Handbook Of Probability written by Tamás Rudas and has been published by SAGE Publications this book supported file pdf, txt, epub, kindle and other format this book has been release on 2008-02-21 with Social Science categories.


"This is a valuable reference guide for readers interested in gaining a basic understanding of probability theory or its applications in problem solving in the other disciplines." —CHOICE Providing cutting-edge perspectives and real-world insights into the greater utility of probability and its applications, the Handbook of Probability offers an equal balance of theory and direct applications in a non-technical, yet comprehensive, format.

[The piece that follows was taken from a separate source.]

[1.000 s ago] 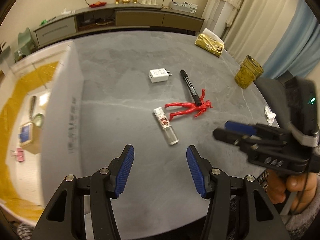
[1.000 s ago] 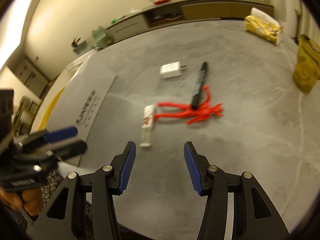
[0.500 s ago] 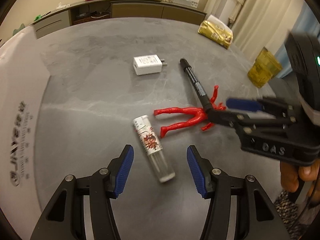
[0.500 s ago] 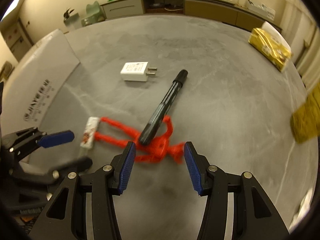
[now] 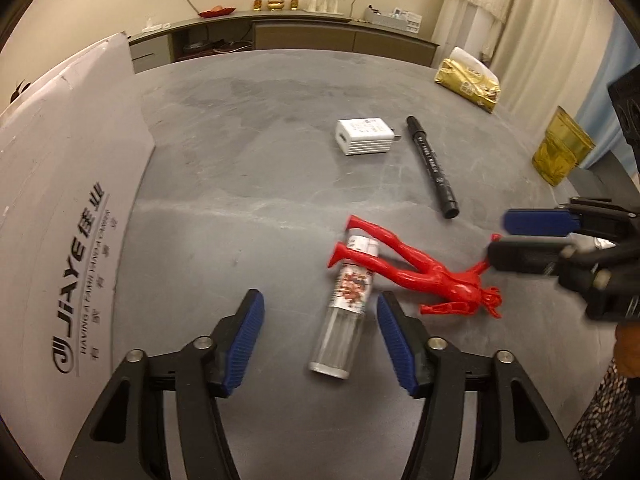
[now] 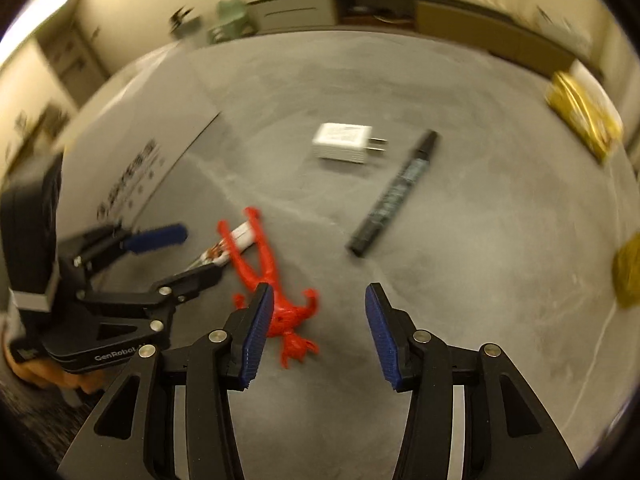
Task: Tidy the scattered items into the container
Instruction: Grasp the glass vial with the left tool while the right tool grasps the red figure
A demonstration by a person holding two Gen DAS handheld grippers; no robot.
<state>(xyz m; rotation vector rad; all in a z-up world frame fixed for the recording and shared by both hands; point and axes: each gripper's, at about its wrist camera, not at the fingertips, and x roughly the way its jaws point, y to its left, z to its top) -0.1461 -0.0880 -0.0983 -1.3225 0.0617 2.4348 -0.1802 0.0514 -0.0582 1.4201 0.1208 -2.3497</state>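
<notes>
A small clear bottle (image 5: 347, 312) with a printed label lies between the open fingers of my left gripper (image 5: 320, 320). A red toy figure (image 5: 420, 276) lies on the grey table (image 5: 240, 160), its legs across the bottle's cap end. My right gripper (image 5: 498, 238) is open at the figure's raised arm. In the right wrist view the figure (image 6: 264, 272) lies by the left finger of my right gripper (image 6: 320, 328), and my left gripper (image 6: 196, 254) straddles the bottle (image 6: 224, 250). A white charger (image 5: 366, 136) and a black marker (image 5: 432, 166) lie farther back. The white box (image 5: 60, 220) stands at the left.
A gold bag (image 5: 468, 80) and a yellow jar (image 5: 562, 152) stand near the table's far right edge. A long sideboard (image 5: 300, 36) runs along the back wall. A person's hand (image 6: 40, 372) holds the left gripper's handle.
Both grippers have moved down and in toward the items. The red figure has shifted off the marker, and its legs now lie over the bottle. The bottle now lies between my left fingers.
</notes>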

Editor Tamás Rudas and the internationally-known contributors present the material in a manner so that researchers of various backgrounds can use the reference either as a primer for understanding basic probability theory or as a more advanced research tool for specific projects requiring a deeper understanding. The wide-ranging applications of probability presented make it useful for scholars who need to make interdisciplinary connections in their work. Key Features Contains contributions from the international who′s-who of probability across several disciplines Offers an equal balance of theory and applications Explains the most important concepts of probability theory in a non-technical yet comprehensive way Provides in-depth examples of recent applications in the social and behavioral sciences as well as education, business, and law Intended Audience This Handbook makes an ideal library purchase. In addition, this volume should also be of interest to individual scholars in the social and behavioral sciences.